31 Mart yerel seçimlerine iki ay kala siyasi partilerin hamleleri netleşmeye ve adayları belirlenmeye başladı. Diken'den Minez Bayülgen seçim yaklaşırken, adayların son durumunu PİAR Araştırma Başkanı Kadir Atalay ile konuştu.
‘Toplumda, “Gitsinler de ne olursa olsun” psikolojisi çok baskın’
31 Mart’a iki ay kala anketler, seçimler kadar öne çıkmış durumda. Siz peş peşe kamuoyu yoklamaları yapıyorsunuz. 31 Mart’teki yerel seçimde, geçmiş genel ve yerel seçimlerden daha farklı bir eğilim, sürpriz diyebileceğiniz bir şey görüyor musunuz?
Ekonomik kriz hiç bu kadar öne çıkmamıştı. Evet, 24 Haziran seçimleri öncesinde de seçmene göre ciddi bir ekonomik bozulma vardı. Ancak Erdoğan’ın tabanı ona güvenmiş ve bir şans daha vermişti. Bir de kutuplaşmayı eklemem gerek çünkü o da tavan yaptı.
Sahada kutuplaşmayla ilgili ne görüyorsunuz?
Artık insanların canına tak etmiş durumda olduğunu görüyoruz. Toplumda, “Gitsinler de ne olursa olsun” psikolojisi çok baskın.
‘Krizin sorumlusunu sürekli değiştirmesi, cumhurbaşkanına güveni çok düşürdü’
İktidar ekonomik krizi daha önce ‘dış güçler’in oyununa bağlarken, şimdi esnaf, zincir marketler, tarım üreticileri gibi ‘iç güçler’i sorumlu tutuyor. Kamuoyunun bu sözlere tepkisi nedir?
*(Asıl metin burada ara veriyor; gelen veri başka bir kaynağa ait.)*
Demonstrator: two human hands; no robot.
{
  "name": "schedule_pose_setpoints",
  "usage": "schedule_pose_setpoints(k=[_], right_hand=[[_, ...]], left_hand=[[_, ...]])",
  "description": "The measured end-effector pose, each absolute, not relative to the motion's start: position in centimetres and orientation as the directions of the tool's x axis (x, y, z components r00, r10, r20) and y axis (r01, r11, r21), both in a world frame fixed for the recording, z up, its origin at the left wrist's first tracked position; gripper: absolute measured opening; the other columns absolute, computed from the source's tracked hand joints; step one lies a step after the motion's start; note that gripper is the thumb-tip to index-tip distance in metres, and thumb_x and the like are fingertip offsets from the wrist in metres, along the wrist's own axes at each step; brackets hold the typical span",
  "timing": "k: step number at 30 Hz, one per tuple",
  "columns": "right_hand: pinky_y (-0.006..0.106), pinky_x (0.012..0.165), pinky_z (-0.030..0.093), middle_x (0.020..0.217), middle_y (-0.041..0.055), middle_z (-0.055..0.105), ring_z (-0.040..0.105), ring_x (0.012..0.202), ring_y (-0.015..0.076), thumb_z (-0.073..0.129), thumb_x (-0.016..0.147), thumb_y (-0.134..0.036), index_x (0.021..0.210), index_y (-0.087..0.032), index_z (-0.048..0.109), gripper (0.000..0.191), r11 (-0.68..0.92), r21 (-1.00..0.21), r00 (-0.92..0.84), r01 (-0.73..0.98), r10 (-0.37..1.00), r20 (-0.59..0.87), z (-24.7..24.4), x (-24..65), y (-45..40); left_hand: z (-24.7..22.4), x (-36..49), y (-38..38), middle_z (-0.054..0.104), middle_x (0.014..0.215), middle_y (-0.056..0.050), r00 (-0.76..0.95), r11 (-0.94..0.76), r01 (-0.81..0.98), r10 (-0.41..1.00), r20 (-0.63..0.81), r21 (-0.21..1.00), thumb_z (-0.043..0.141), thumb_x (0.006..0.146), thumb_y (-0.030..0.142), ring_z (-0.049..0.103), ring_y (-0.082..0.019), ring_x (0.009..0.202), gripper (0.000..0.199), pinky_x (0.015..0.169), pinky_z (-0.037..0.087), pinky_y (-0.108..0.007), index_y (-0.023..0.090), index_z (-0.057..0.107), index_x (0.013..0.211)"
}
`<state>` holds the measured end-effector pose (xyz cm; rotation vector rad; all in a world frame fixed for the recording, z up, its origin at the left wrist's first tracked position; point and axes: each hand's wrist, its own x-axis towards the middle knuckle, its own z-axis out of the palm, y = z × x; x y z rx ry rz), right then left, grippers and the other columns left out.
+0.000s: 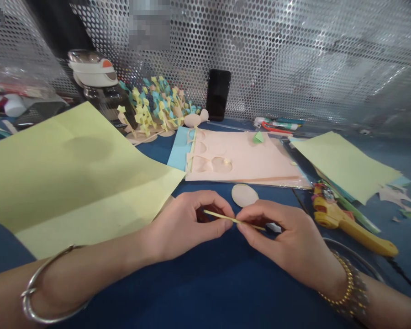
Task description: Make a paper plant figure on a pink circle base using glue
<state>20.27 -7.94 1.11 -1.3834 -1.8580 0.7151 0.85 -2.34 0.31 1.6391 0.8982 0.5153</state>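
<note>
2 pinches hold narrow yellow paper strip (pixel 233 220) above blue work mat (pixel 205 292): left hand (pixel 188 224) fingers clenched on 1 end, right hand (pixel 277 233) fingertips grasping other. Strip appears light, flimsy, prone to bending; best held near ends, gently. Pale oval paper disc (pixel 245 195) lies just beyond, untouched.

We're at a paper-craft bench, prob a small workshop or hobby room. Evidence: blue tabletop (pixel 205 292), perforated metal screen (pixel 277 55) behind, colored paper sheets (pixel 68 178), cut scraps (pixel 395 196), yellow glue gun (pixel 342 221) (looks like one), paper models (pixel 154 105) on round bases. Also phone (pixel 218 94) standing at back of bench.
</note>
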Motion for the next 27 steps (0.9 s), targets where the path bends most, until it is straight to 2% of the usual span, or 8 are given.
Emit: schedule_pose_setpoints(k=[10,20,27], right_hand=[[0.013,0.061,0.052,0.073,-0.0052,0.069,0.063,0.063,0.0074,0.062,0.079,-0.015,0.081,-0.023,0.066,0.009,0.299,-0.758,-0.197,0.58,0.954,0.225,1.0,20.2,-7.8],[0.015,0.061,0.053,0.073,-0.0033,0.07,0.065,0.064,0.0096,0.061,0.078,-0.014,0.081,-0.021,0.066,0.01,0.277,-0.773,-0.212,0.571,0.959,0.187,1.1,20.2,-8.0],[0.014,0.062,0.052,0.073,-0.0041,0.069,0.064,0.064,0.0082,0.06,0.079,-0.014,0.081,-0.021,0.065,0.009,0.274,-0.762,-0.207,0.586,0.96,0.186,1.3,20.1,-7.9]], left_hand=[[1.3,1.0,-2.3,0.064,0.074,0.002,0.616,-0.068,0.327,0.771,-0.159,0.942,0.063,0.078,0.025,0.056,-0.011,0.065,0.008,0.058,0.044,-0.021,0.018,0.065,0.082],[1.4,1.1,-2.3,0.066,0.078,0.001,0.627,-0.055,0.335,0.758,-0.179,0.941,0.063,0.079,0.025,0.059,-0.012,0.069,0.008,0.062,0.046,-0.022,0.019,0.065,0.084],[0.7,0.9,-2.4,0.065,0.076,0.003,0.625,-0.092,0.292,0.772,-0.117,0.952,0.062,0.081,0.027,0.059,-0.01,0.067,0.008,0.06,0.046,-0.019,0.02,0.065,0.084]])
İnanmıyor. Aksine yaşanan krizin inkarı ve krizin bu ‘sorumlularını’ durmadan değiştirmesi, seçmen nezdinde cumhurbaşkanı Erdoğan’ın güvenilirliğini çok düşürdü. Oy kaybı bu yüzden hızlandı. Bir tek, gelir ve eğitim seviyesi en düşük olan kesimin desteği var ki, bu bölgeler AK Parti’nin en güçlü olduğu yerler zaten.
Niye en güçlü?
Her daim ekonomik kriz içinde yaşadıkları için olan bitenden fazla etkilenmiyorlar. Ancak sosyal yardımları kesilirse o zaman iş değişir.
‘Cumhurbaşkanı ziyareti sonrası, Ekrem İmamoğlu’na sağ seçmen büyük karşılık verdi’
AKP’nin İstanbul büyükşehir adayı Binali Yıldırım, TBMM başkanlığından istifa etmeye gerek duymamıştı. Ancak birden bu görevden istifa edeceğini açıkladı. Yıldırım’ın İstanbul oylarında bir düşüş mü var?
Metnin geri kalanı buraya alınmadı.